Return the full listing word for word, but drop every picture from it.

[Opening RECORDED INFORMATION section]

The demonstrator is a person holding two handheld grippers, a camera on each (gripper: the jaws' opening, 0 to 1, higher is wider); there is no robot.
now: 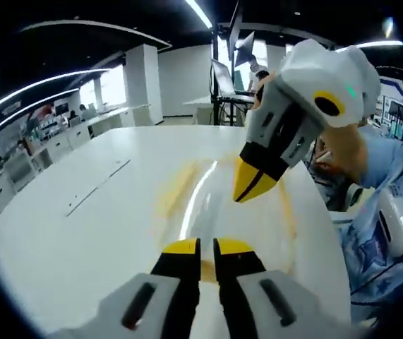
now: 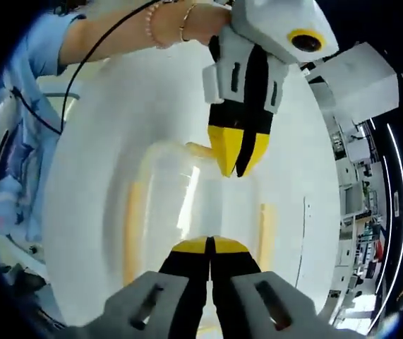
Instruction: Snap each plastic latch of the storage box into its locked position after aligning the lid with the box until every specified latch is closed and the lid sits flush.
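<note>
Left gripper view: left gripper (image 1: 207, 247) at the bottom, two yellow-tipped jaws with a narrow gap between them, nothing held. Directly ahead of its tips lies one storage box (image 1: 219, 201), clear with a clear lid, on the white table (image 1: 81, 233); glare washes out most of it. Yellow latches: I count two blurred streaks, one (image 1: 176, 187) ahead-left of the tips, one (image 1: 287, 212) ahead-right; cannot tell whether either is snapped down. Right gripper (image 1: 252, 180) comes in from ahead-right, tips together and empty, pointing down at the far end of the lid. Whether it touches, cannot tell. This view also gives the room: counters, one laptop (image 1: 224, 78) on a stand, ceiling light strips. Right gripper view: right gripper (image 2: 210, 246) at the bottom, jaws closed tip to tip, nothing in them, at the near edge of the box (image 2: 194, 205). Here three latches are visible: long one to its left (image 2: 132, 229), long one to its right (image 2: 265, 226), short one at the far end (image 2: 197, 150). Left gripper (image 2: 238, 157) hangs opposite, just beside that far latch, held by one hand (image 2: 201, 25) with two bracelets (image 2: 166, 21).
</note>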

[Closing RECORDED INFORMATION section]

### RESPONSE BOX
The demonstrator is a person holding two handheld grippers, a camera on each (gripper: the jaws' opening, 0 to 1, higher is wider); there is no robot.
now: 
now: 
Instruction: Snap each plastic latch of the storage box into its locked position after aligning the lid with the box until every specified latch is closed and the lid sits flush.
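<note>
Left gripper view: left gripper (image 1: 207, 247) at the bottom, two yellow-tipped jaws with a narrow gap between them, nothing held. Directly ahead of its tips lies one storage box (image 1: 219, 201), clear with a clear lid, on the white table (image 1: 81, 233); glare washes out most of it. Yellow latches: I count two blurred streaks, one (image 1: 176, 187) ahead-left of the tips, one (image 1: 287, 212) ahead-right; cannot tell whether either is snapped down. Right gripper (image 1: 252, 180) comes in from ahead-right, tips together and empty, pointing down at the far end of the lid. Whether it touches, cannot tell. This view also gives the room: counters, one laptop (image 1: 224, 78) on a stand, ceiling light strips. Right gripper view: right gripper (image 2: 210, 246) at the bottom, jaws closed tip to tip, nothing in them, at the near edge of the box (image 2: 194, 205). Here three latches are visible: long one to its left (image 2: 132, 229), long one to its right (image 2: 265, 226), short one at the far end (image 2: 197, 150). Left gripper (image 2: 238, 157) hangs opposite, just beside that far latch, held by one hand (image 2: 201, 25) with two bracelets (image 2: 166, 21).
</note>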

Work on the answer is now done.